__PROBLEM TO WORK ON__: Lines in the following data that contain the string "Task" are to be counted. Report only their number.

__GIVEN DATA__:
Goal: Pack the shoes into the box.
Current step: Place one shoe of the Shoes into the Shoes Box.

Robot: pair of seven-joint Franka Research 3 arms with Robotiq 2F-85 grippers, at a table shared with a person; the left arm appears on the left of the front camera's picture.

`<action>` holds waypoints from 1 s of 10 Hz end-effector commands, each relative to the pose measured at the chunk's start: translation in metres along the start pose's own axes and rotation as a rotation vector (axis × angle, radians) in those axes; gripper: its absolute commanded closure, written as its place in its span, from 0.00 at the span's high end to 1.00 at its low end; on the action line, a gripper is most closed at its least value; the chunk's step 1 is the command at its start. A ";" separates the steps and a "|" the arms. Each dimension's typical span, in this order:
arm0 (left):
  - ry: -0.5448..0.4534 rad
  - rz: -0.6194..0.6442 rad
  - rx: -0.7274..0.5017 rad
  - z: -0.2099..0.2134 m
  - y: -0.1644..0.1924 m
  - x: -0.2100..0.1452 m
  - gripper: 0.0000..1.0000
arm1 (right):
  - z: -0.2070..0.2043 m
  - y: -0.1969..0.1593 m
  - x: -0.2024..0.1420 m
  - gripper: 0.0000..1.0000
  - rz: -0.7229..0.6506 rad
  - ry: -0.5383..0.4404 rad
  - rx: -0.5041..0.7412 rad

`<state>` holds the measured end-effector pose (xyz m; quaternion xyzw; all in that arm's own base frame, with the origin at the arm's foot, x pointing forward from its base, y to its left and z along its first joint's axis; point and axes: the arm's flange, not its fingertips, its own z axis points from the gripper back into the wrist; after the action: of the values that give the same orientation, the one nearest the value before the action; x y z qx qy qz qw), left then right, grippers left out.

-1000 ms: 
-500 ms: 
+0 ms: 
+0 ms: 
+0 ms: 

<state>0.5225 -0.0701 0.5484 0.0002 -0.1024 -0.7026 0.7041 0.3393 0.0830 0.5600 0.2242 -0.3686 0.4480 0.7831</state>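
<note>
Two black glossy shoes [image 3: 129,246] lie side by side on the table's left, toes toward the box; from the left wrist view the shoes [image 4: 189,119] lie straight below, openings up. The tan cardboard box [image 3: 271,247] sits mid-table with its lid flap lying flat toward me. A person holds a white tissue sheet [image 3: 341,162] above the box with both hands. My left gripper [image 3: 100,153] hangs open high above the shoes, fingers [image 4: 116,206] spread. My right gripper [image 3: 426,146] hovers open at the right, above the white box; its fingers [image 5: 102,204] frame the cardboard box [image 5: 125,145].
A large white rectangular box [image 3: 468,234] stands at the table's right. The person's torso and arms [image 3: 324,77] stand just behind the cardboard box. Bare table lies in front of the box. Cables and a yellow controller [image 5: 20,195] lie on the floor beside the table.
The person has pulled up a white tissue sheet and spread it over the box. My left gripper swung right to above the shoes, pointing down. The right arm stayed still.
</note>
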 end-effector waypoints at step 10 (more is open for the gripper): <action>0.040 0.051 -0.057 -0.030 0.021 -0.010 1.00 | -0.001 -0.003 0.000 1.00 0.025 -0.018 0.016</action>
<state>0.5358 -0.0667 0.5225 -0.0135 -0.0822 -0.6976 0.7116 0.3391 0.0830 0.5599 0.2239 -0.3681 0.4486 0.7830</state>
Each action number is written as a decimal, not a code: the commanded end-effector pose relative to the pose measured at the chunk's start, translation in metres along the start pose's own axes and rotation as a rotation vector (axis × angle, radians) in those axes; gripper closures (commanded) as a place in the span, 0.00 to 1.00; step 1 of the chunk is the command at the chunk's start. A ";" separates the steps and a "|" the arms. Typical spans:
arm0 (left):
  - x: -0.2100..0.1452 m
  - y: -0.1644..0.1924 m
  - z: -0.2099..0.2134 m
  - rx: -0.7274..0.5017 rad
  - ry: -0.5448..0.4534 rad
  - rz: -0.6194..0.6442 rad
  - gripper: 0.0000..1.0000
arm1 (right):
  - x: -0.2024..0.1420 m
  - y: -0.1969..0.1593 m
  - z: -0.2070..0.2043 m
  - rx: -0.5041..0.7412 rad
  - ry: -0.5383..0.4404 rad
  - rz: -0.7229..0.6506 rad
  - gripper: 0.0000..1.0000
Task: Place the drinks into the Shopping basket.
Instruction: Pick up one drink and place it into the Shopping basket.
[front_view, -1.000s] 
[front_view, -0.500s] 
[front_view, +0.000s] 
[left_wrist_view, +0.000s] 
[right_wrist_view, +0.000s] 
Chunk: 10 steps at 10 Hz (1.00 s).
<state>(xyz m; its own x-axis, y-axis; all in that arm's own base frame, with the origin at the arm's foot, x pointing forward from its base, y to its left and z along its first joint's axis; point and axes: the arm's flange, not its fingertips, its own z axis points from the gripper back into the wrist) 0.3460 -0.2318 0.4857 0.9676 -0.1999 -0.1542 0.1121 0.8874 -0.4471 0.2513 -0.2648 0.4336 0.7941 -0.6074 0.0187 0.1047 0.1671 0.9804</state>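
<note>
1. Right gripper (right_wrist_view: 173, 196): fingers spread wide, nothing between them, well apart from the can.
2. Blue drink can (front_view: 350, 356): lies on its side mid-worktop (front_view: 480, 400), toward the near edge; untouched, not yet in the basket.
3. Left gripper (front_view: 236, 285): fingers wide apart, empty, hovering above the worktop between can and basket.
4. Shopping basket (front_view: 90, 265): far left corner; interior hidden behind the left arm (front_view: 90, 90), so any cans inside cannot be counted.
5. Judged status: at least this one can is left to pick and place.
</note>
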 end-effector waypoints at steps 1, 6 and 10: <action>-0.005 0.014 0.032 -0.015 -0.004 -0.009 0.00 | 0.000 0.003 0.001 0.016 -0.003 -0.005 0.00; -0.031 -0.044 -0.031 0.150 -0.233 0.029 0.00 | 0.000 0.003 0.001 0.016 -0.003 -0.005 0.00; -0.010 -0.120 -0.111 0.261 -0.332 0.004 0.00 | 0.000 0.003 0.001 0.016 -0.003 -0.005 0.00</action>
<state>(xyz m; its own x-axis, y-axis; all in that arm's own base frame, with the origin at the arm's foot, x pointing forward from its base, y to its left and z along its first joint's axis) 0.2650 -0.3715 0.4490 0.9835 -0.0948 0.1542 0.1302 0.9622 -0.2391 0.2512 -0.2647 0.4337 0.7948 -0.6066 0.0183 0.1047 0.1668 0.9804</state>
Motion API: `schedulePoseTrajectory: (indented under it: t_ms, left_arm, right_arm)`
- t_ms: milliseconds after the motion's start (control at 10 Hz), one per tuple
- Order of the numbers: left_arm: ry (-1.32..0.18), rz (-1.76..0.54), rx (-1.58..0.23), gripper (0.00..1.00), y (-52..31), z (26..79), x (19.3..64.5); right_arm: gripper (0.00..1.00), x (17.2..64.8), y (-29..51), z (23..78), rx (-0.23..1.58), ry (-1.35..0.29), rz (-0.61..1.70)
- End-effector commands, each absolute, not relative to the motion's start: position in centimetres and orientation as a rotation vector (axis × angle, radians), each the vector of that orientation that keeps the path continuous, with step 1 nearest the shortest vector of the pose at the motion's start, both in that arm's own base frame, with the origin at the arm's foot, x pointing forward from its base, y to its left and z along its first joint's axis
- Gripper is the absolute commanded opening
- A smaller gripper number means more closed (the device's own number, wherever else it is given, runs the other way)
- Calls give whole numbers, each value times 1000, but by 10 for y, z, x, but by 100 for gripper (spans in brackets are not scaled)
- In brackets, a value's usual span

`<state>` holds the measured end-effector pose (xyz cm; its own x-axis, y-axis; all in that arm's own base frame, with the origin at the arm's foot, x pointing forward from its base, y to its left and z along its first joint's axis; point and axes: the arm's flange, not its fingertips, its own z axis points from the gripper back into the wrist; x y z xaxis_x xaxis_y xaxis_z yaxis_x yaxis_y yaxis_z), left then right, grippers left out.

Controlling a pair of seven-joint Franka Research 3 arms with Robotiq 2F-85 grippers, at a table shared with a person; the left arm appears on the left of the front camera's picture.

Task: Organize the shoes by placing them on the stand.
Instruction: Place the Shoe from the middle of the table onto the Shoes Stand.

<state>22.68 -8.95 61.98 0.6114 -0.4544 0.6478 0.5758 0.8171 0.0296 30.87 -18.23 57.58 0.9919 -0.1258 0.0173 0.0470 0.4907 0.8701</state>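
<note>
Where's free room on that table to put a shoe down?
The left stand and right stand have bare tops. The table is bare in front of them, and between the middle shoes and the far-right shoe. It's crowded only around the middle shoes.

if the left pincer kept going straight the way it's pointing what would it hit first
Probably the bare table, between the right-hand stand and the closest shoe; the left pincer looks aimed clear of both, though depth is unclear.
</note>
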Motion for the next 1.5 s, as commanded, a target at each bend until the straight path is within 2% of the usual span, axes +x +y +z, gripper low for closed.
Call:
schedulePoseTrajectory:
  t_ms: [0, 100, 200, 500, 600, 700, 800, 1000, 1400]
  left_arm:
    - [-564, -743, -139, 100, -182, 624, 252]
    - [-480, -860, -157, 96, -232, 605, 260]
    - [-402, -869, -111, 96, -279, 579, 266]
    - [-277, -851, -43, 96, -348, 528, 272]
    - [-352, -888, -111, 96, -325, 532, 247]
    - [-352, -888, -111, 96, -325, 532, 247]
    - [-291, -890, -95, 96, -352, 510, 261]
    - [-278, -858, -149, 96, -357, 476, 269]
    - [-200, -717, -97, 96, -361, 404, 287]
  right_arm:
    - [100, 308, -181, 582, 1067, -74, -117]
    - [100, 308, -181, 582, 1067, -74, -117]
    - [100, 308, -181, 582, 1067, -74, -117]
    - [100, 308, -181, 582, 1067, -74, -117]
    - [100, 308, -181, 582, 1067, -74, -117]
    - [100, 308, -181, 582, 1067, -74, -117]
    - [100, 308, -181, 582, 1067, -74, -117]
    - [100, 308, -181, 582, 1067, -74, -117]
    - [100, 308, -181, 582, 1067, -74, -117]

__ANSWER SECTION__: 2